- To do
Instruction for the entries below: return the part that opens with the line containing "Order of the" and closes with the line containing "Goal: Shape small", exactly, and no pictures.

- Extracted data
##############################

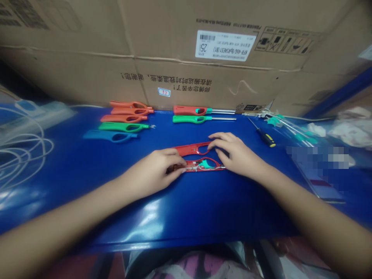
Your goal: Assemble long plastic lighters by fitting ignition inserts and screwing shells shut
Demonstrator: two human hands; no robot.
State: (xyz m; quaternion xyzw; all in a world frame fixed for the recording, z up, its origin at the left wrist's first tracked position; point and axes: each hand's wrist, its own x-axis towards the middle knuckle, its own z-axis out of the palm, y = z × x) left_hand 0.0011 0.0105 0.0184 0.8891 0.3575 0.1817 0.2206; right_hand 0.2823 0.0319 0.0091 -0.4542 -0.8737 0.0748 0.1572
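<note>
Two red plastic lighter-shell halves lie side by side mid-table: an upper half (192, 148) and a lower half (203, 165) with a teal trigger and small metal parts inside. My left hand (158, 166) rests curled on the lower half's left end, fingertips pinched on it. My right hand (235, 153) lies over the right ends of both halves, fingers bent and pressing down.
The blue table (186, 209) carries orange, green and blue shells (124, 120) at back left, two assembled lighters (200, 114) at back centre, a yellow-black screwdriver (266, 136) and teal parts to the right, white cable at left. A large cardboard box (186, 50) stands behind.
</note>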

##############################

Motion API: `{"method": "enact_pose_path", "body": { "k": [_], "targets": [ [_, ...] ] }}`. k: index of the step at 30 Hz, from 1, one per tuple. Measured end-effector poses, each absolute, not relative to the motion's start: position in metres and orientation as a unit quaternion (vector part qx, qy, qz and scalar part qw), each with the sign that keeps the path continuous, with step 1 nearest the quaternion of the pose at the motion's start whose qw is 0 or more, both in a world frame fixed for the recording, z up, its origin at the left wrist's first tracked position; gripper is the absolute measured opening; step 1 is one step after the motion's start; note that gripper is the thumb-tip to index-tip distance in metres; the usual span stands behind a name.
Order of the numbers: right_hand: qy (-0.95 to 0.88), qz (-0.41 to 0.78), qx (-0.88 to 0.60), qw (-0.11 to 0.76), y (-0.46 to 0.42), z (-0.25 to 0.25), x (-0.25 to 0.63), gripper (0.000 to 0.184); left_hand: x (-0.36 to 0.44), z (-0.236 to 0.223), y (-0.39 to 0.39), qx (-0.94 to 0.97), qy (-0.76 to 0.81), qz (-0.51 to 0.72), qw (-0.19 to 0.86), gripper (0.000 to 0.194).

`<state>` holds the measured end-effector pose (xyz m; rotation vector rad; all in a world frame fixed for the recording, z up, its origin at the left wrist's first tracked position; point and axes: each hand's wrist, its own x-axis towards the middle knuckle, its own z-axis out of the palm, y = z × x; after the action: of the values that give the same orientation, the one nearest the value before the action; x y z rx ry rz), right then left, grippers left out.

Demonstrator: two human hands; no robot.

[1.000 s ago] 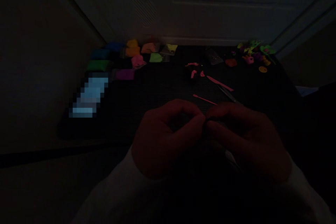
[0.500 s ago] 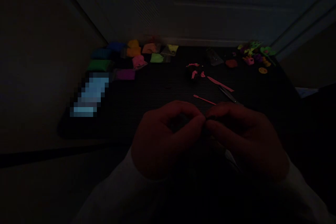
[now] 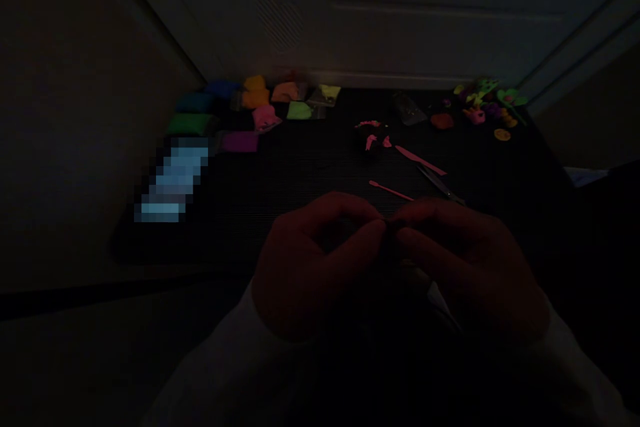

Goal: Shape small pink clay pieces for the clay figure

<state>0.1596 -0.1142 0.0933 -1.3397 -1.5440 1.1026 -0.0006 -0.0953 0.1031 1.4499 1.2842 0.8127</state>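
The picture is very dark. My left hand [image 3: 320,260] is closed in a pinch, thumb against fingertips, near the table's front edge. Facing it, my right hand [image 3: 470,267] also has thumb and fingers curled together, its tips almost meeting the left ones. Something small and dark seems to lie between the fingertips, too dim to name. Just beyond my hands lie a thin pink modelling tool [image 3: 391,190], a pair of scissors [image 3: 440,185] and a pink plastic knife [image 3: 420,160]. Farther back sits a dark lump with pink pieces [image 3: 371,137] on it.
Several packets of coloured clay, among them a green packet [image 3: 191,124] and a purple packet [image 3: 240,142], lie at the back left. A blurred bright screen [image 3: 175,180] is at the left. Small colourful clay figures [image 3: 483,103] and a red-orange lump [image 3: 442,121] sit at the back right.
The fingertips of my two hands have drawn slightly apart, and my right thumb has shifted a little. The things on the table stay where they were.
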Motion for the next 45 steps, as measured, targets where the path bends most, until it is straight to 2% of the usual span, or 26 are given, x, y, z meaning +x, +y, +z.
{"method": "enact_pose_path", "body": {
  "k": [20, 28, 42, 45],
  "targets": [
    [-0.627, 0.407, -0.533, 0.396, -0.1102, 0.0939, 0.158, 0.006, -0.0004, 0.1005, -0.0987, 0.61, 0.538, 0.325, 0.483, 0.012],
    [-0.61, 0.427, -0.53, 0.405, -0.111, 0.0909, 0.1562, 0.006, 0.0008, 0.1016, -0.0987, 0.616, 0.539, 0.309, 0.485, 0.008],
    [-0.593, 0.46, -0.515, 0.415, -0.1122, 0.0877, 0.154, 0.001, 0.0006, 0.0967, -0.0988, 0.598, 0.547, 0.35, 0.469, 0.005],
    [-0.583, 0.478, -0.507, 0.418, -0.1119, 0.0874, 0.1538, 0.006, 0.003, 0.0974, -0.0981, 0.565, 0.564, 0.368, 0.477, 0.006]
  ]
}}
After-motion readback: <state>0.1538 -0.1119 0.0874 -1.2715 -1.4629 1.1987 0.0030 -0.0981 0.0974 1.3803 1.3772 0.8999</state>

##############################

- Exercise response
Order of the numbers: right_hand: qy (-0.95 to 0.88), qz (-0.41 to 0.78), qx (-0.88 to 0.60), qw (-0.11 to 0.76), y (-0.46 to 0.42), z (-0.25 to 0.25), x (-0.25 to 0.63), gripper (0.000 to 0.184); left_hand: x (-0.36 to 0.44), z (-0.236 to 0.223), y (-0.39 to 0.39), qx (-0.94 to 0.97), qy (-0.76 to 0.81), qz (-0.51 to 0.72), qw (-0.19 to 0.86), gripper (0.000 to 0.194).

`<state>` holds the measured end-effector pose (xyz m; rotation vector rad; all in a world frame fixed for the recording, z up, its origin at the left wrist's first tracked position; point and axes: each hand's wrist, its own x-axis towards the middle knuckle, its own z-axis out of the palm, y = z × x; after the action: of the values that give the same orientation, the one nearest the value before the action; x y z rx ry rz), right then left, grippers left out.

Demonstrator: two human hands; no robot.

[1.000 s ago] 
[0.500 s ago] 
[now] 

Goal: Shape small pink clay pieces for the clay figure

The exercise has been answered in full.